DATA FOR THE TASK:
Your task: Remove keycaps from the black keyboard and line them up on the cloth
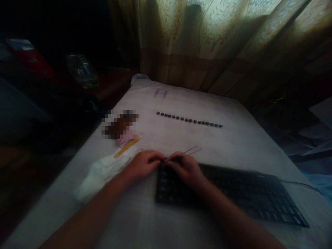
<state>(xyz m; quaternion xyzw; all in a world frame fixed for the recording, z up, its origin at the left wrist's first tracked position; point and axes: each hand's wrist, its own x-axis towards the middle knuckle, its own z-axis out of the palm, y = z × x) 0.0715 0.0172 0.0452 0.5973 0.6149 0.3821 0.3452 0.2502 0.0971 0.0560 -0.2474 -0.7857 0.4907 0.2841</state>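
Note:
A black keyboard [241,186] lies aslant on the cloth-covered table. At its upper left corner my left hand [146,164] is closed, thumb and fingers pinched together; anything between them is too small to make out. My right hand [185,169] rests over the keyboard's left end, fingertips meeting those of the left. It grips thin tweezers [190,150], whose two slim prongs stick out up and to the right. Beyond the hands, several small black keycaps [190,120] form a long line across the cloth.
Left of my hands lie a crumpled white cloth [97,174], an orange-yellow stick-shaped tool [127,146], a pink cloth [124,138] and a pixelated brown item [120,125]. The keyboard's cable [298,183] runs off right. A patterned curtain [207,41] hangs behind the table.

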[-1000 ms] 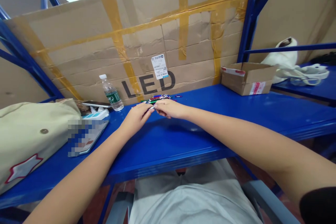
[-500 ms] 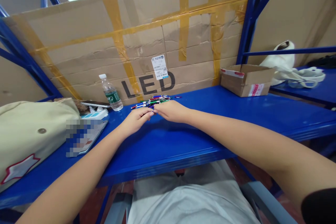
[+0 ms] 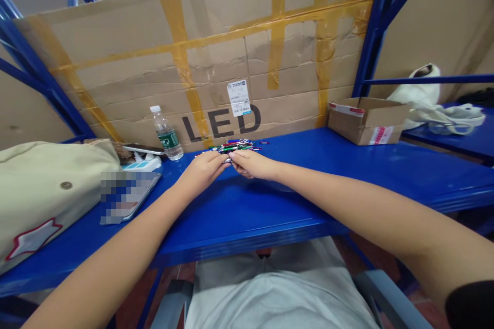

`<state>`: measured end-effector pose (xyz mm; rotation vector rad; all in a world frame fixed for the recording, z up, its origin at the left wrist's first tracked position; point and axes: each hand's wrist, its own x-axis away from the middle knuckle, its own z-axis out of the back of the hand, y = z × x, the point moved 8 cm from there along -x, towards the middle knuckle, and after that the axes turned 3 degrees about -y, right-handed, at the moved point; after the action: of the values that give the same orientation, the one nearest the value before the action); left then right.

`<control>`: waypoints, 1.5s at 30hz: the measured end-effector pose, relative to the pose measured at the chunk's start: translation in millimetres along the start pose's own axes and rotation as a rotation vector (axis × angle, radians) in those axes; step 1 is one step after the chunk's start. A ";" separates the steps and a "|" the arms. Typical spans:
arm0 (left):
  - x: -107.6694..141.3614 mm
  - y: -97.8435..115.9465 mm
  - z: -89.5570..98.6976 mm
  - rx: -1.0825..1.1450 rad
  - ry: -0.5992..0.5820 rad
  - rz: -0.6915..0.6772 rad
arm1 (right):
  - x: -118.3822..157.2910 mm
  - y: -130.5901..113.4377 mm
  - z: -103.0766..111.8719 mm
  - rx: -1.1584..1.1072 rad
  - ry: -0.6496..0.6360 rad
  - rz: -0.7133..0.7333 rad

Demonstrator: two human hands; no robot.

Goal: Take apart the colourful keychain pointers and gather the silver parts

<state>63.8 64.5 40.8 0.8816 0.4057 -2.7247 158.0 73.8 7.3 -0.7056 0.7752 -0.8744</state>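
Several pens in blue, red and green (image 3: 241, 147) lie in a pile on the blue table (image 3: 247, 200), near the cardboard behind it. Just in front of the pile, my left hand (image 3: 204, 168) and my right hand (image 3: 252, 164) meet with closed fingers. Between their fingertips a small part of a pen (image 3: 227, 160) shows, and both hands grip it. Fingers cover most of that pen. One more short dark piece (image 3: 264, 143) rests at the right end of the pile.
A water bottle (image 3: 168, 136), a power strip (image 3: 142, 165), a phone (image 3: 143, 149), a tablet (image 3: 141, 195) and a cream bag (image 3: 57, 185) are on the left. An open cardboard box (image 3: 366, 121) sits at the back right. Taped cardboard (image 3: 216, 72) stands behind.
My left hand has turned so its back faces up more, and my right hand's fingers have shifted around the held pen. The whole view has moved slightly.
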 end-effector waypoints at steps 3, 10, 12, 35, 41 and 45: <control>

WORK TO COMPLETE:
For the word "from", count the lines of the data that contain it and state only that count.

WRITTEN ANSWER:
2